• [YOUR OBJECTIVE]
Copy the records below exactly, starting at the line that contains "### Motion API" and ending at the line that contains "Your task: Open"; leave out any pictures.

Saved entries
━━━

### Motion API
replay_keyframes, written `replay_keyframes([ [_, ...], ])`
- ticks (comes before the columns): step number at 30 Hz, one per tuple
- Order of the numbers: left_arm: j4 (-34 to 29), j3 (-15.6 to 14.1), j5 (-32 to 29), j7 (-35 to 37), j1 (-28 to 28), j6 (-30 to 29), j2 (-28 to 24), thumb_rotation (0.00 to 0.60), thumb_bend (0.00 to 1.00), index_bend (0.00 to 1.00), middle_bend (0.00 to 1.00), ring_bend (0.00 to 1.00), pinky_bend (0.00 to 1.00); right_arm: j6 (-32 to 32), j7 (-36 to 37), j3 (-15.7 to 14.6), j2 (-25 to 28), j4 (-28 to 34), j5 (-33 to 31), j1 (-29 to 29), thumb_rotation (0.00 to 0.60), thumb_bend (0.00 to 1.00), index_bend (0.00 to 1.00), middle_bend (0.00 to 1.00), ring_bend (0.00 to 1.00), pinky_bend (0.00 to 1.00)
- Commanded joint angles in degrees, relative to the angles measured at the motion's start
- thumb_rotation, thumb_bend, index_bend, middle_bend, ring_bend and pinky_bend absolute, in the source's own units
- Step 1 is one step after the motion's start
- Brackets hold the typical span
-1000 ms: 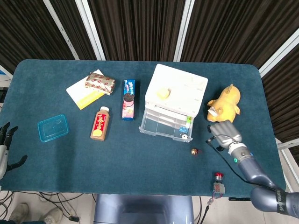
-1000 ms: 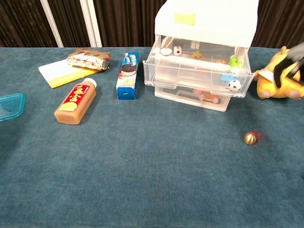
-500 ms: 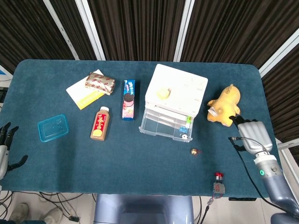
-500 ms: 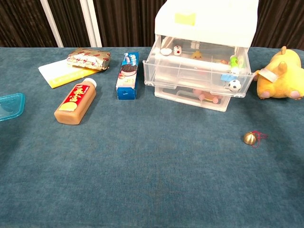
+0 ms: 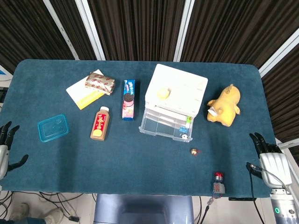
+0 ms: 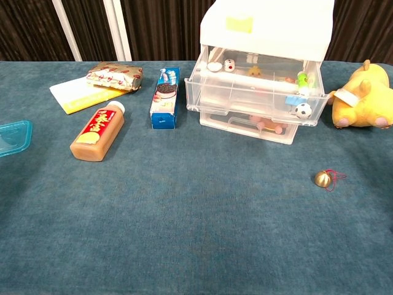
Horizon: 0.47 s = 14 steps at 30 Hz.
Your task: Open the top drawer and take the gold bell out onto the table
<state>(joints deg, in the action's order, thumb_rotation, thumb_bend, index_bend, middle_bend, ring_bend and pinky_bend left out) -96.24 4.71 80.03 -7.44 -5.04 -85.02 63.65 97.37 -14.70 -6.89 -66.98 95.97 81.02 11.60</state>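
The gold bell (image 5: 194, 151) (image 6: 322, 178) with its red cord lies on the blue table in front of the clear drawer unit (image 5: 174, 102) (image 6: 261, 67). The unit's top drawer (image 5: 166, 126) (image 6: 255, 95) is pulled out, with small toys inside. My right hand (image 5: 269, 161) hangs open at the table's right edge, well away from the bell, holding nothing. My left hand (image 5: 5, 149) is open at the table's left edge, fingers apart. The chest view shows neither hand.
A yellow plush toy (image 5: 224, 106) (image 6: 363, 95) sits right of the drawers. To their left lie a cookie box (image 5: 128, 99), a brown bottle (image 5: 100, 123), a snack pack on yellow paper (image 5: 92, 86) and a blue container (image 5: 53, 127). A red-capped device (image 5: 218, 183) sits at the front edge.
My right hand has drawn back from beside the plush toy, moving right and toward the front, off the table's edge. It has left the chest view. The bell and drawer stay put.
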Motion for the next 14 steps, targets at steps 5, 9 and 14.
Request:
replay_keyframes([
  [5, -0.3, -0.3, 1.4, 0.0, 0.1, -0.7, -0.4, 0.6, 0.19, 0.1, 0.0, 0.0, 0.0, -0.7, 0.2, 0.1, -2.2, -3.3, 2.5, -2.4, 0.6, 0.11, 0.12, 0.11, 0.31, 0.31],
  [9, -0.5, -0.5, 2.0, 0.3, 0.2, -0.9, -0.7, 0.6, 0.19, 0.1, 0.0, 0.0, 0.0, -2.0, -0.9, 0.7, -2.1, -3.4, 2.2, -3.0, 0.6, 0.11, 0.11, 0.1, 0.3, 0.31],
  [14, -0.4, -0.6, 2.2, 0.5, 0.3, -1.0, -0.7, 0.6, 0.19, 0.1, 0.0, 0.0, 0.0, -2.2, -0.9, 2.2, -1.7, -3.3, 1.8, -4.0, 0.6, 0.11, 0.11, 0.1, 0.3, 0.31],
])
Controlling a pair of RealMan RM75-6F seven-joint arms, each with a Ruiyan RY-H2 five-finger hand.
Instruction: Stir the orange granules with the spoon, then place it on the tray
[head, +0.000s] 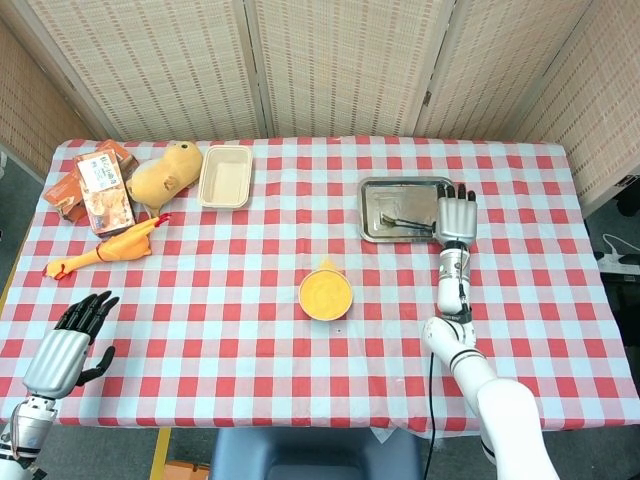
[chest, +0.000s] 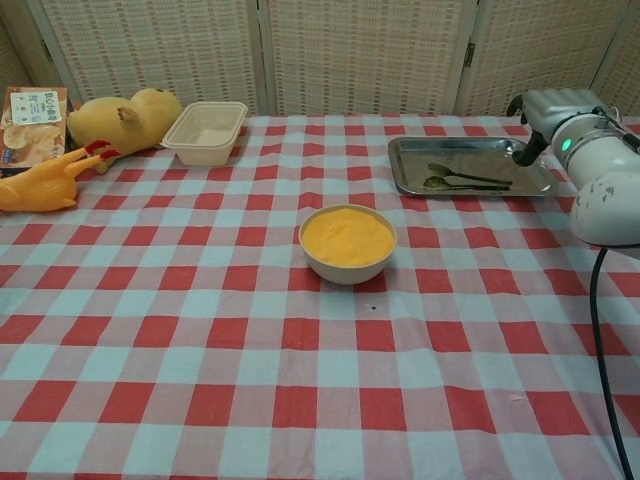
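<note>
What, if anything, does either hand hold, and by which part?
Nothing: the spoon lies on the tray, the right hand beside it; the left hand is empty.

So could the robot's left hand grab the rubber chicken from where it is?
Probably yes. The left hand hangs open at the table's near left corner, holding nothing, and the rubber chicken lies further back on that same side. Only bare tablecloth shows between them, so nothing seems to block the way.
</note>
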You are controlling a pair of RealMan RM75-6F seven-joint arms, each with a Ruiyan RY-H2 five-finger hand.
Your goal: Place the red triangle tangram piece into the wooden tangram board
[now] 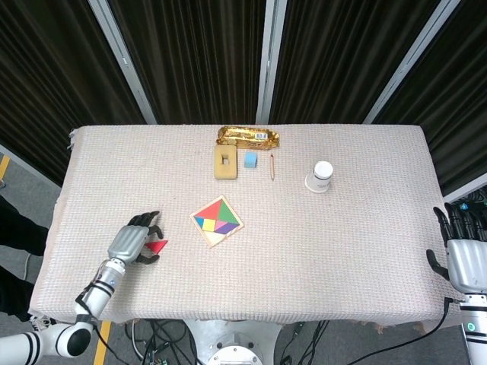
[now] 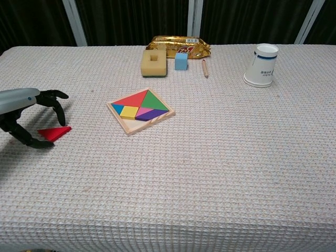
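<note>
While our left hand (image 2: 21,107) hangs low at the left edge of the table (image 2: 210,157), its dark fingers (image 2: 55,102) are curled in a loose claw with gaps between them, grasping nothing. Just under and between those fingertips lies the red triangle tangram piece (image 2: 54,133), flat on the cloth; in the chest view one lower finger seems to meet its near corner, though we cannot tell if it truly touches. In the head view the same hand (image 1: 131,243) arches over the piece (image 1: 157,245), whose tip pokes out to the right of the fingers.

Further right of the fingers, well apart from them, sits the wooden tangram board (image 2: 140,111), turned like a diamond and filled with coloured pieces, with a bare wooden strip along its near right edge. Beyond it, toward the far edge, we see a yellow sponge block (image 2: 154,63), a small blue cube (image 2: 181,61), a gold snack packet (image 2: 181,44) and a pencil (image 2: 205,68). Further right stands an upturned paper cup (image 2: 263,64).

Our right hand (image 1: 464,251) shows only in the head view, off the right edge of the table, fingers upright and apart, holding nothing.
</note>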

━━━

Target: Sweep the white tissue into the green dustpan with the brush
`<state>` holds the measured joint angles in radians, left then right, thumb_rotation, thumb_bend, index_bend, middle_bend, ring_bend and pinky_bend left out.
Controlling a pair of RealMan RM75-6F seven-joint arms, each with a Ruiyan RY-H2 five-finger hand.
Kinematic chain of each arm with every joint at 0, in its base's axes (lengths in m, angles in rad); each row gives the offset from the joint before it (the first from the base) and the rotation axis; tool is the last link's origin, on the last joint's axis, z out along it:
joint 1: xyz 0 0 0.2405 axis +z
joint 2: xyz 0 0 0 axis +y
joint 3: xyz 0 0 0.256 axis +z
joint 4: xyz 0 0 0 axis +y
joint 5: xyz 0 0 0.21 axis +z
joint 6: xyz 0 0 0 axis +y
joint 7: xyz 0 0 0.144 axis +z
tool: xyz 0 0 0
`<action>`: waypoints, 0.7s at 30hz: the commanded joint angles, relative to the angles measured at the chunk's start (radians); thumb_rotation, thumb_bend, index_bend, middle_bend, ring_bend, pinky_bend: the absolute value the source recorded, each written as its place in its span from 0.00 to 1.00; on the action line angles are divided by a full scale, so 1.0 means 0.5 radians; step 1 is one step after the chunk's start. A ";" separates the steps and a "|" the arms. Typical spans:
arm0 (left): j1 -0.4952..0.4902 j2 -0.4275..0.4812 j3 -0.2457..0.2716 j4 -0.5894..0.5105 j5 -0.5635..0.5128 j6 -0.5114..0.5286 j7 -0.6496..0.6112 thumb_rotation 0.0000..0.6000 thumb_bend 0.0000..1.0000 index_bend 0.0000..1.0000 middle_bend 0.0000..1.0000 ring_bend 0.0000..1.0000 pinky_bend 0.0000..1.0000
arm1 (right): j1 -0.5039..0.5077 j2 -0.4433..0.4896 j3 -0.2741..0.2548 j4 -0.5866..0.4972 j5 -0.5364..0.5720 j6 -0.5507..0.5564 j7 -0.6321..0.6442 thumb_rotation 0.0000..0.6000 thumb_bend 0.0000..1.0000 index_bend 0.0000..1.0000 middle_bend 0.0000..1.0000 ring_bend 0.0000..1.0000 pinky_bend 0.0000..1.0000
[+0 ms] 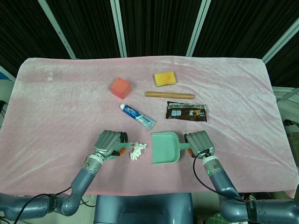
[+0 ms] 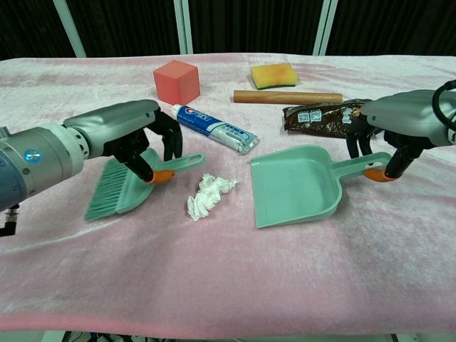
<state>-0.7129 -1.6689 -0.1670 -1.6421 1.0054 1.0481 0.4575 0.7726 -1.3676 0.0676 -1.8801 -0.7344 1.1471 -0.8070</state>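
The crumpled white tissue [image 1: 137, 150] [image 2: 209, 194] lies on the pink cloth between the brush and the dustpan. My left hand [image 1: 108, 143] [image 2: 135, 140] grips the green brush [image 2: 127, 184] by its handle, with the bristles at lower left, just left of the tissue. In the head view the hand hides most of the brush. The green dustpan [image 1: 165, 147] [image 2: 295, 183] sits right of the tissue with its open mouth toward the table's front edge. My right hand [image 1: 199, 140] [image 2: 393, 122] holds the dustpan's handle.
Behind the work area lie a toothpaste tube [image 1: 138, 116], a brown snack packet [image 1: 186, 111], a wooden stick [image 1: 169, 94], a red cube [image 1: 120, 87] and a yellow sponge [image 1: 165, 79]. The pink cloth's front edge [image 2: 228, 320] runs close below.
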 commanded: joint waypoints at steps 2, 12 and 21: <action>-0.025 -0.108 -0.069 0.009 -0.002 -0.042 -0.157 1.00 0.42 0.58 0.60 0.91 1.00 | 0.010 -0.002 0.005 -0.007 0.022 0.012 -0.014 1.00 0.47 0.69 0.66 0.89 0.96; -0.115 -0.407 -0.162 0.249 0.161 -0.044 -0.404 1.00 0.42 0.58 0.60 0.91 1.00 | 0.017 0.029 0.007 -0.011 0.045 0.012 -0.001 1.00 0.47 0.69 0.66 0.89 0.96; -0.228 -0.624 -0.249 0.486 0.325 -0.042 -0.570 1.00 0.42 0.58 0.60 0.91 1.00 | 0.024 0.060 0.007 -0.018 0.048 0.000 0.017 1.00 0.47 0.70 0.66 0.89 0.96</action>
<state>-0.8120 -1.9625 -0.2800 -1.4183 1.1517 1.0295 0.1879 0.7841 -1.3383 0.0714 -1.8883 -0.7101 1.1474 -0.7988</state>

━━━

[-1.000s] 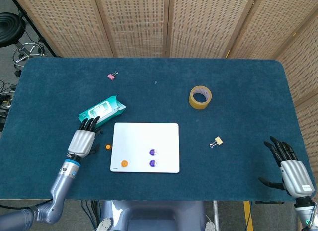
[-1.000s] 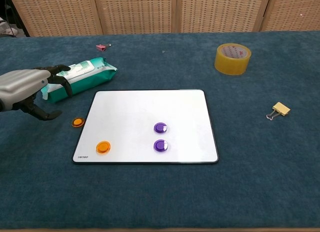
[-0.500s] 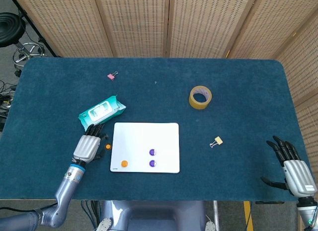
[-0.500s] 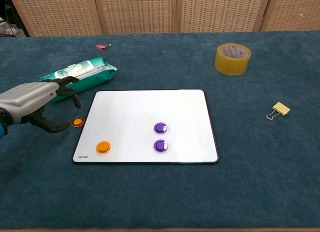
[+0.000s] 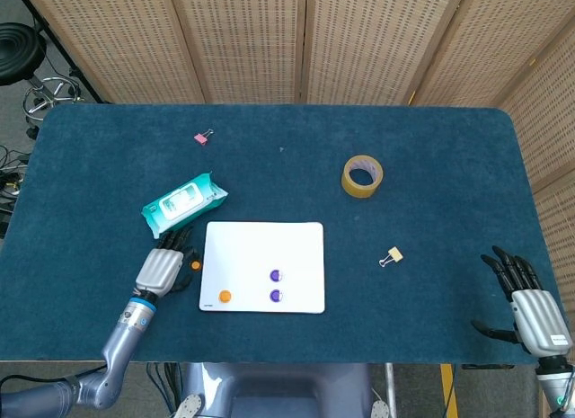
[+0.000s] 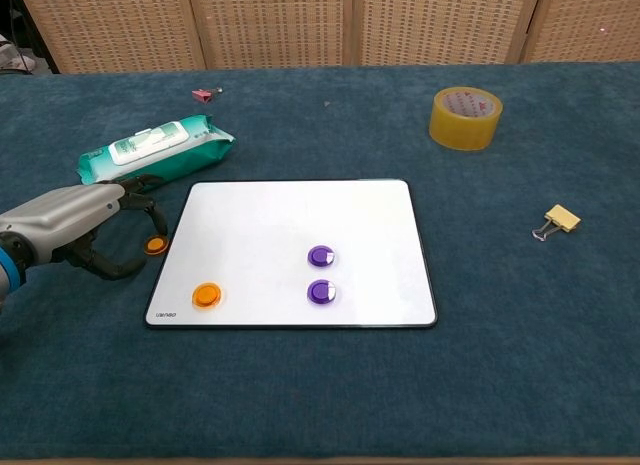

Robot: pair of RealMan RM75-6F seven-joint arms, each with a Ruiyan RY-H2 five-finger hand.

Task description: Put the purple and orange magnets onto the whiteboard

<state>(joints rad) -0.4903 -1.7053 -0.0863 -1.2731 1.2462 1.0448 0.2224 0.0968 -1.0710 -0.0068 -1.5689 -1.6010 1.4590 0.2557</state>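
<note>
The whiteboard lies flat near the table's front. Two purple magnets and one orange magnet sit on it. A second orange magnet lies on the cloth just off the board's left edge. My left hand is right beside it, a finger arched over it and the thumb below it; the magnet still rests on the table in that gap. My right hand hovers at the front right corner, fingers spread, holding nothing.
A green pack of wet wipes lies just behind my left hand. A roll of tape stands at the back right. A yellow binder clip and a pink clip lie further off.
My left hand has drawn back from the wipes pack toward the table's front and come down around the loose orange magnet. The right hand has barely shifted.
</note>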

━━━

• [WRITTEN ANSWER]
### Motion API
replay_keyframes, written `replay_keyframes([ [_, ...], ])`
- ticks (comes before the columns): step number at 30 Hz, one per tuple
- Order of the numbers: left_arm: j4 (-34 to 29), j3 (-15.6 to 14.1), j5 (-32 to 29), j7 (-35 to 37), j1 (-28 to 28), j6 (-30 to 29), j2 (-28 to 24), thumb_rotation (0.00 to 0.60), thumb_bend (0.00 to 1.00), index_bend (0.00 to 1.00), middle_bend (0.00 to 1.00), ring_bend (0.00 to 1.00), pinky_bend (0.00 to 1.00); right_arm: j6 (-32 to 32), j7 (-36 to 37), j3 (-15.7 to 14.6), j2 (-25 to 28), j4 (-28 to 34), j5 (-33 to 31), j1 (-29 to 29), thumb_rotation (0.00 to 0.60), thumb_bend (0.00 to 1.00), index_bend (0.00 to 1.00), middle_bend (0.00 to 1.00), ring_bend (0.00 to 1.00), pinky_bend (0.00 to 1.00)
- Commanded joint angles in degrees, relative to the angles measured at the motion's start
- thumb_rotation, thumb_bend, index_bend, middle_bend, ring_bend and pinky_bend absolute, in the source's own units
- Step 1 is one step after the motion's start
- Brackets hold the typical span
-1000 ms: 
-1000 ms: 
-500 ms: 
-500 ms: 
+0 ms: 
+0 ms: 
Horizon: 0.47 s = 14 steps at 30 Hz.
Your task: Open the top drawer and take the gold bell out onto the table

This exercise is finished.